Trigglesx Mon 30-Sep-13 17:26:09

daily visits to the job centre? are they mad?? How will people afford that?!?!?! !

When we lived in Devon, the bus into town and back was a fiver. That's £25 a week out of the £70-odd someone gets for IS? Not to mention trying to plan it around school runs and such. And possibly interviews if they have them.

Oh my god, I'm a genius!

How does one go about getting someone for workfare to work for them? I could take a few people to generally help out around the house so they're "volunteering" without having to actually take jobs off people, as could millions of people all over the country!!

Because, its the volunteer work thats the important bit isnt it Dave, not the fact that it's working for big businesses....?

mathanxiety Tue 01-Oct-13 16:26:03

TotemPole that is incredibly short sighted (to discount ongoing education, restrict the class hours per week allowed, and call a halt to attendance). It is gobsmackingly stupid in fact, to effectively make sure you have a workforce with limited education and verifiable skills.

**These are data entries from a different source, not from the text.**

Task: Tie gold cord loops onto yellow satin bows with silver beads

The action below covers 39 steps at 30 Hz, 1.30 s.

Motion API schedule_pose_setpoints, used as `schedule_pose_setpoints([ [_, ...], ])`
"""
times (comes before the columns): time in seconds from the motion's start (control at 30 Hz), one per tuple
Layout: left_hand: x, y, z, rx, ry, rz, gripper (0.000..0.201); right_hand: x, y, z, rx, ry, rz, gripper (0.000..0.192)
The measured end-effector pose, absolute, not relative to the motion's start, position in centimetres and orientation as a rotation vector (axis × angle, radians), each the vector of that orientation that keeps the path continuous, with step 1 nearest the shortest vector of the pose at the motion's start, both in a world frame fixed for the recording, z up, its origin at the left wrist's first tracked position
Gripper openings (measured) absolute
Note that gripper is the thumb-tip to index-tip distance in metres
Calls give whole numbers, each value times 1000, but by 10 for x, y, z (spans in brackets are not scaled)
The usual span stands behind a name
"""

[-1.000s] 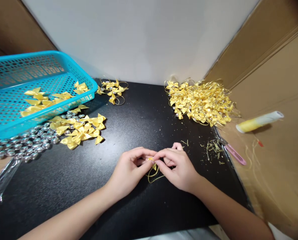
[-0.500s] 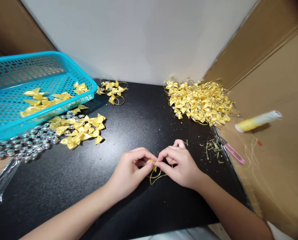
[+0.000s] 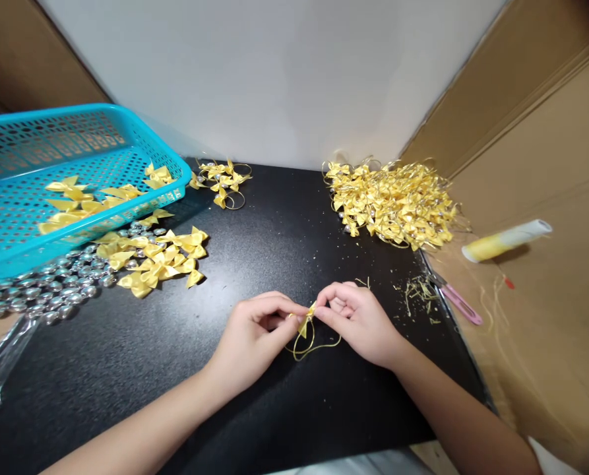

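Note:
A yellow ribbon bow point(image 3: 304, 325) is pinched between thumb and fingers of my left hand point(image 3: 260, 330), above the black tabletop. My right hand point(image 3: 361, 321) is closed too, its thumb and fingertip at the bow's upper right tip. A thin gold cord point(image 3: 301, 356) loops down from the bow and runs right, under my right hand. My fingers partly cover the bow, and I cannot make out a bead on it.
A blue basket point(image 3: 173, 191) with yellow bows stands at left. Silver beads point(image 3: 51, 290) and loose bows point(image 3: 160, 260) lie before it. Beaded bows point(image 3: 222, 175) lie at the back, with a large heap point(image 3: 393, 204) at right. Pink-handled scissors point(image 3: 460, 303) lie near cord scraps point(image 3: 420, 293).
My right hand has shifted slightly right, opening a small gap between the hands. More of the bow shows now, and the cord loop hangs more openly below it.

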<state>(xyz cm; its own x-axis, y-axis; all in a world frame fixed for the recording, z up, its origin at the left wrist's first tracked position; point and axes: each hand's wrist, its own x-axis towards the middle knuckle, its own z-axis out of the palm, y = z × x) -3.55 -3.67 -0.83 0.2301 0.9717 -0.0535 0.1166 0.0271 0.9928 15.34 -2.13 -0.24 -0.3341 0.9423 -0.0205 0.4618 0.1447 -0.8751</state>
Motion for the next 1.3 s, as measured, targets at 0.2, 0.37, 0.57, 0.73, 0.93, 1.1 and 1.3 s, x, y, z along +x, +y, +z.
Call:
schedule_pose_setpoints([
  [0.2,-35,-36,-9,1287,1131,980,10,151,-22,-9,-1284,-1671,1387,21],
  [0.37,-34,-37,-11,1237,1164,980,8,149,-23,-8,-1289,-1651,1369,20],
  [0.57,-35,-38,-13,1255,1149,941,10,147,-26,-8,-1303,-1631,1367,18],
  [0.73,-35,-35,-11,1239,1136,928,10,149,-24,-7,-1262,-1548,1425,15],
  [0.93,-37,-31,-11,992,1191,913,11,178,-6,22,-895,-993,1386,11],
  [1.1,-39,-25,-16,809,1186,1027,14,208,1,50,-661,-748,1253,13],
  [1.3,-39,-23,-18,745,1169,1118,18,233,-4,66,-604,-723,999,33],
])
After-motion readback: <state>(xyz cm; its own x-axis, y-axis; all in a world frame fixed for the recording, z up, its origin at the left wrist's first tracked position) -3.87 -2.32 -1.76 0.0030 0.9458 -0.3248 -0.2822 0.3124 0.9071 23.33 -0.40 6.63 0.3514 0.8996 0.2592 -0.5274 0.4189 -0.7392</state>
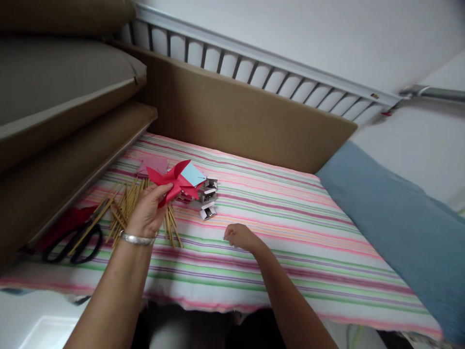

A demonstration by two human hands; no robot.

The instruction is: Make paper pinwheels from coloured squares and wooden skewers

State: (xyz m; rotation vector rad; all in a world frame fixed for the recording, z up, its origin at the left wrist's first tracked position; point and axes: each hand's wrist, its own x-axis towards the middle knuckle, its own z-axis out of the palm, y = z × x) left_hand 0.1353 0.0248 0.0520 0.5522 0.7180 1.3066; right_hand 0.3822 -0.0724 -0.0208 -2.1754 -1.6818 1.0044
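Observation:
My left hand (146, 211), a silver bangle on its wrist, pinches a red paper pinwheel (176, 180) between thumb and fingers and holds it up over the striped cloth (290, 232). Just behind the pinwheel shows a stack of light-blue paper squares (193, 173). Low over the cloth, to the right, is my right hand (240, 236) with its fingers pinched together; a tiny glint shows at the fingertips, too small to name. Between the hands lie several small open boxes (208, 212) with dark contents. Thin wooden sticks (125, 208) lie in a loose pile under and beside my left hand.
Black-handled scissors (78, 243) and a red item (69, 225) lie at the left. Pink paper squares (154, 164) sit behind the sticks. Large padded cushions (72, 111) crowd the left edge. A brown board (236, 106) stands at the back, and blue fabric (392, 203) covers the right.

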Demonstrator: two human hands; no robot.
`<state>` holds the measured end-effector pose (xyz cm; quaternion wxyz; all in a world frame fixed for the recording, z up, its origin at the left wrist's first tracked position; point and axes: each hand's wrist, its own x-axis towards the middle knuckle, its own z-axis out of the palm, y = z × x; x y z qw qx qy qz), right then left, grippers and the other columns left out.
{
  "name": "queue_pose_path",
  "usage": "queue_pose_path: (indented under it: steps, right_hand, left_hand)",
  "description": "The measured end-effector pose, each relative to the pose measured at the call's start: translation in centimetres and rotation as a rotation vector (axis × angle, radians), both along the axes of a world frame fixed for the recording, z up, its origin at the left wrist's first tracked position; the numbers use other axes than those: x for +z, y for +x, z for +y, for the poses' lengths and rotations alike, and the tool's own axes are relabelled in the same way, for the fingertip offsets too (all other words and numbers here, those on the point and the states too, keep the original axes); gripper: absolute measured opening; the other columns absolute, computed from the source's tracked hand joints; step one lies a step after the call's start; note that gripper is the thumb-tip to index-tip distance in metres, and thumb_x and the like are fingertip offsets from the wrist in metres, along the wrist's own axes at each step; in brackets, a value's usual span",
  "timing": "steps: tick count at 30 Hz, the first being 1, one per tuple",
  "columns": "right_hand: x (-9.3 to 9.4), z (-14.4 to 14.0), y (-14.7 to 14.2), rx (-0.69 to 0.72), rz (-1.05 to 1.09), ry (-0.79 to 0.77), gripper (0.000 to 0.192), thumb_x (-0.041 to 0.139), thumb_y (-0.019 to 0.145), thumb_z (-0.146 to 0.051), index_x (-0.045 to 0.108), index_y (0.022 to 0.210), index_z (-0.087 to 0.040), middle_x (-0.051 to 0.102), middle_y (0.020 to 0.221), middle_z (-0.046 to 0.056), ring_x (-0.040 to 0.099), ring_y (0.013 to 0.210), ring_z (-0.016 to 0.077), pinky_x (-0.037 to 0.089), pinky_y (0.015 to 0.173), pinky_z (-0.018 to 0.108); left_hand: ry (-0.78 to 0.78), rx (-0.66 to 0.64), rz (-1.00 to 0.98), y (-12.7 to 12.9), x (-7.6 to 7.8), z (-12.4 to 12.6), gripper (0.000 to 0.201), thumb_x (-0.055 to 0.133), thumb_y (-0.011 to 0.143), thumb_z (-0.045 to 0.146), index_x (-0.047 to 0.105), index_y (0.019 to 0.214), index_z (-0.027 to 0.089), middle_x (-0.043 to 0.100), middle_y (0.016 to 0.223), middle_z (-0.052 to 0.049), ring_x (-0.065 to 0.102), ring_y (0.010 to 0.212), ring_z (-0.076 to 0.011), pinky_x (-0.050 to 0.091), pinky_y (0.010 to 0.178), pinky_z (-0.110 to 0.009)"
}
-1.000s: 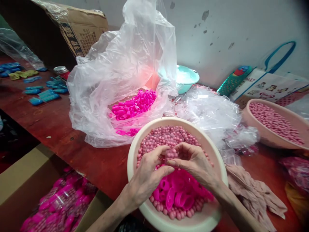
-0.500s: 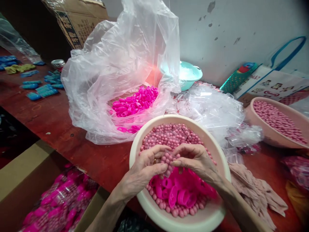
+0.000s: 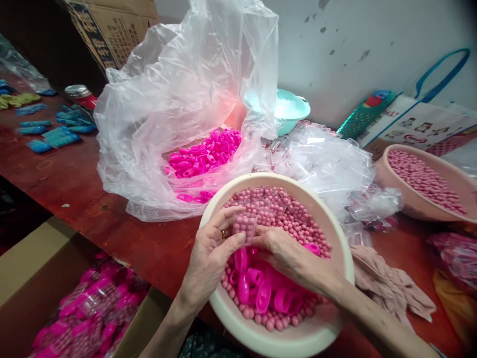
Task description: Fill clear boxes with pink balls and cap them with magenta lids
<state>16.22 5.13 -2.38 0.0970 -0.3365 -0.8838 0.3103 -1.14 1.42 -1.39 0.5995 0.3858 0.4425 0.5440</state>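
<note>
Left hand [image 3: 210, 253] pinching a clear bead-filled tube [image 3: 244, 226] over the basin [image 3: 337, 248], right hand [image 3: 288, 256] curled loosely among pink caps [image 3: 261, 293]; tilted, might spill beads.

I am looking at a small hand-packing workshop. A worn red worktable [image 3: 93, 184] is carrying bulk stock: basins [image 3: 421, 209] holding pink beads, a large plastic bag [image 3: 179, 99] spilling magenta caps [image 3: 203, 156], and a heap of clear containers [image 3: 324, 164]. A carton of filled packs [image 3: 89, 313] is sitting below, with cardboard boxes [image 3: 108, 30] standing against a stained wall [image 3: 354, 44].
</note>
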Motion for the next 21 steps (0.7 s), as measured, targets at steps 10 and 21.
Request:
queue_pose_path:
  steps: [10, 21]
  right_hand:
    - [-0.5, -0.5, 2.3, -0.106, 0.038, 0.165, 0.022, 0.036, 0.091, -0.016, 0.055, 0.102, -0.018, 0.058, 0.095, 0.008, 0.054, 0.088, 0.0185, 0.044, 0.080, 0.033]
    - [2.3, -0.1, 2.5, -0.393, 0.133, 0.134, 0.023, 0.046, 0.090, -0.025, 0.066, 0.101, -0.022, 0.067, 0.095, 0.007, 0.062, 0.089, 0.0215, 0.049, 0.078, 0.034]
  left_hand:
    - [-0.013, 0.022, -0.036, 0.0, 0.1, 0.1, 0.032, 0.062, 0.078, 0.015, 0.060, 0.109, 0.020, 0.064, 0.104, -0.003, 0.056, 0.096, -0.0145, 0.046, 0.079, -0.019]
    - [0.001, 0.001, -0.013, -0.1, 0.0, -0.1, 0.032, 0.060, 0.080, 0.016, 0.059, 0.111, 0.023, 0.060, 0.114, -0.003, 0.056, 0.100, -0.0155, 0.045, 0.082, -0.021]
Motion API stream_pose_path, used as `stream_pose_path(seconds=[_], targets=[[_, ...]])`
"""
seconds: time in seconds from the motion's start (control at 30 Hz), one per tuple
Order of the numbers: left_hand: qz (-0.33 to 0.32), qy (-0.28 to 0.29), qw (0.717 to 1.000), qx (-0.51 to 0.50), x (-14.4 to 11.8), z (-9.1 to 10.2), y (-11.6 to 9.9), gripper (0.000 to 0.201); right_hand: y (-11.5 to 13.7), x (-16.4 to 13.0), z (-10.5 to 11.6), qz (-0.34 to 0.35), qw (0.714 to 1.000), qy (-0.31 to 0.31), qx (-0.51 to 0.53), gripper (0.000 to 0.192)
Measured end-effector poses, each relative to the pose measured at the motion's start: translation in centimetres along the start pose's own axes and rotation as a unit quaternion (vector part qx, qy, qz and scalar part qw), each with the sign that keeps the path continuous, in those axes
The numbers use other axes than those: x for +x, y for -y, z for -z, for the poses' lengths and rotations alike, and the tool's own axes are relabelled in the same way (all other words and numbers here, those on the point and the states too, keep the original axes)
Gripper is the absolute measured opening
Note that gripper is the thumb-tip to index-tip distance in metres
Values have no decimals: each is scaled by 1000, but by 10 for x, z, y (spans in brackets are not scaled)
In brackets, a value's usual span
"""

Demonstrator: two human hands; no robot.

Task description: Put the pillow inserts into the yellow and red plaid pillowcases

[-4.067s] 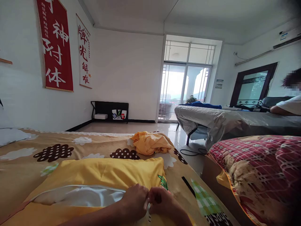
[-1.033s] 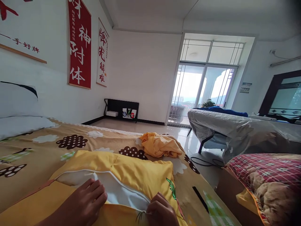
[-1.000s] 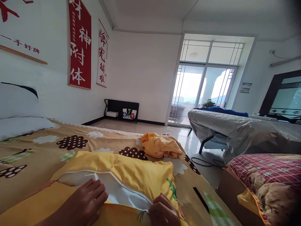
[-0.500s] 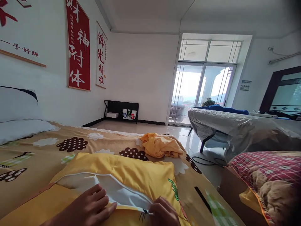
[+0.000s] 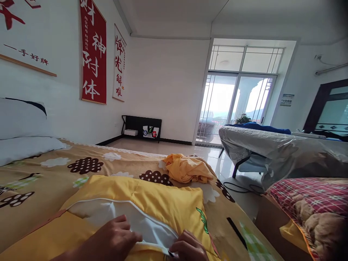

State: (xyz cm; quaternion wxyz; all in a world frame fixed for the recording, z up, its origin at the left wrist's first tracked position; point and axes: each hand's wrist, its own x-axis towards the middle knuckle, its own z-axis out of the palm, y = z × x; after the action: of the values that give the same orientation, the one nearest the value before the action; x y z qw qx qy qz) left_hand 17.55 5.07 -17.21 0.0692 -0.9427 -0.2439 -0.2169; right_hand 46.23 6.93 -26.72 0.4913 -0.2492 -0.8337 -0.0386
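Note:
A yellow pillowcase [image 5: 163,203] with a green leaf print lies on the bed, its long opening edged in white. Through the gap shows a white inner pillow [image 5: 146,217]. My left hand [image 5: 114,235] is closed at the lower edge of the opening, fingers curled over the white inside; its fingertips are partly hidden. At the right end of the opening, my right hand [image 5: 189,246] pinches the pillowcase's edge, beside a small dark piece that I cannot make out.
A crumpled orange cloth [image 5: 187,168] lies farther up the patterned bedsheet [image 5: 114,165]. White pillows [image 5: 24,148] rest at the left. To the right are a plaid quilt [image 5: 312,195] on a cardboard box [image 5: 274,221] and a plastic-covered table [image 5: 250,139].
My left hand has moved slightly right along the opening, its fingers more curled. My right hand stays at the right end, and the view has shifted a little.

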Motion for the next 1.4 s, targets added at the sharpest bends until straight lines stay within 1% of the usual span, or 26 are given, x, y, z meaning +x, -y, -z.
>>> stream_pose_path(seconds=[0.03, 0.1, 0.17, 0.23, 0.3, 0.4, 0.47, 0.57, 0.63, 0.7, 0.77, 0.83, 0.93, 1.0, 1.07, 1.13, 1.17, 1.23, 1.3, 1.4], targets=[[23, 28, 999, 4, 4, -2, 1, 29, 0, -1, 0, -9, 1000, 5, 1, 12], [89, 88, 992, 9, 13, -4, 1, 30, -1, -2, 0, -15, 1000, 19, 6, 15], [165, 148, 975, 1, 23, -3, 1, 25, -2, -1, 0, -12, 999, 33, 11, 25], [213, 195, 957, -39, 30, -1, 1, 17, -2, 1, 1, -5, 999, 44, 11, 35], [224, 209, 947, -99, 34, 2, 3, 13, -2, 2, 2, 3, 999, 49, 10, 40], [201, 202, 939, -194, 33, 6, 5, 8, 0, 4, 4, 14, 998, 60, 18, 40], [195, 199, 933, -229, 32, 10, 5, 9, 2, 6, 6, 26, 997, 63, 28, 37], [201, 214, 921, -255, 34, 19, 3, 10, 3, 6, 7, 38, 997, 49, 40, 32], [221, 237, 904, -281, 38, 26, 0, 12, 2, 5, 6, 26, 998, 44, 40, 31], [255, 264, 878, -308, 41, 32, -3, 16, 0, 4, 4, 13, 998, 42, 37, 32], [284, 289, 860, -310, 44, 36, -7, 18, -3, 4, 3, 20, 999, 34, 32, 32], [293, 299, 863, -284, 45, 38, -12, 18, -4, 5, 2, 32, 999, 22, 16, 26], [282, 296, 880, -243, 45, 39, -20, 18, -3, 7, 3, 33, 999, 4, -16, 12], [272, 291, 886, -239, 45, 39, -24, 20, -1, 7, 4, 20, 999, 16, -19, 6], [275, 280, 887, -243, 45, 37, -25, 22, 0, 7, 4, 0, 999, 30, -14, 9], [283, 266, 886, -252, 43, 33, -24, 19, 0, 7, 4, -9, 999, 36, -12, 16], [284, 259, 888, -252, 42, 31, -22, 19, -1, 7, 4, -6, 999, 32, -15, 19], [276, 250, 895, -244, 40, 27, -18, 25, -3, 6, 4, 0, 1000, 11, -28, 22], [262, 243, 903, -238, 37, 24, -15, 30, -5, 4, 5, -9, 999, -3, -38, 18], [247, 228, 907, -254, 39, 25, -10, 29, -6, 1, 7, -35, 998, -24, -49, 11]])
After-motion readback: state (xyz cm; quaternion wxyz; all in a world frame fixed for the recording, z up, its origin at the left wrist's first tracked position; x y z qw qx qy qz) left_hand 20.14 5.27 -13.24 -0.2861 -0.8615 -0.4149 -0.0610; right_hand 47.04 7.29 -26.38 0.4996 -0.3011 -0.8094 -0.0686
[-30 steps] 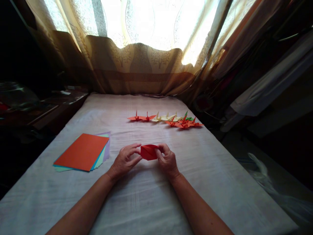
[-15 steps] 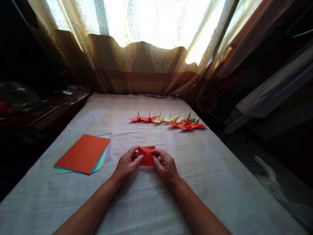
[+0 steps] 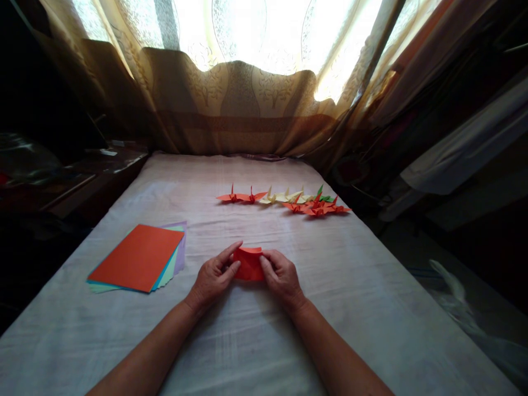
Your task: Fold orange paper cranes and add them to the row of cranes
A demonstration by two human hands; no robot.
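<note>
A small folded piece of red paper rests on the white cloth, held from both sides. My left hand pinches its left edge with thumb and fingers, the index finger stretched toward the top. My right hand grips its right edge. The paper's top edge curves slightly upward. To the left lies a stack of coloured sheets with an orange sheet on top. Farther back stands a row of folded paper cranes in orange, pale yellow and green.
The white cloth-covered table runs back to a brown curtain under a bright window. A dark side table stands at the left. Dim clutter and a pale plastic bag lie off the right edge.
The red paper has been turned and pressed down lower between my hands. Its diagonal crease no longer shows, and my left index finger has stretched out over its top corner.
</note>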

How do you attract business with so little to offer by way of employee quality? It reinforces my suspicion that what the Tories feel about workfare and those it targets is that they are trying to punish fecklessness/the undeserving poor/spongers -- allowing unexamined prejudice to govern policy instead of looking rationally at lack of skills and lack of opportunity.

I really think Ireland has a much better idea, and has been doing things better since the start of the old regional techs, (now institutes of technology), along with the reshuffling of the Leaving Cert offerings. Making technical/vocational education accessible (which means supporting people trying to get ahead) is so important. The regional techs were supposed to turn out people with qualifications in areas such as lab technology, IT, quantity surveying, quality control, business specialisations like marketing, etc., with the aim of producing a well qualified workforce spread throughout the country, and located in places that never had a third level college before - Tralee, Carlow, Donegal, Athlone, etc. and many other county towns. Braun located a factory in Carlow a few years after the tech there had been up and running.

I used to volunteer teaching adult literacy. People who were referred by courts (this sometimes happened) were harder to reach/teach than people who came voluntarily. Adult literacy is a tricky area, whether the adults are completely illiterate or have minimum literacy skills. There are often complicated reasons for adults to end up illiterate or sub literate, including physical (eyesight, dyslexia) and psychological/emotional issues (childhood spent being bounced around in care, no continuity to educational experience, childhood abuse or neglect, experience of failure and harsh treatment in school, family constantly moving, eg from Ireland to England, etc). You can't just force adults to go and get their literacy sorted out. It is not as simple as that, and there are not enough volunteers to manage this task (and I think there is the assumption that these are people who ungratefully thumbed their noses at school when they had the chance, and the Tories are not going to let them get away with it).

TotemPole Tue 01-Oct-13 17:08:21

mathanxiety, I think the basic courses are the sort of things the job centre might recommend people to do, but I'm not sure about that.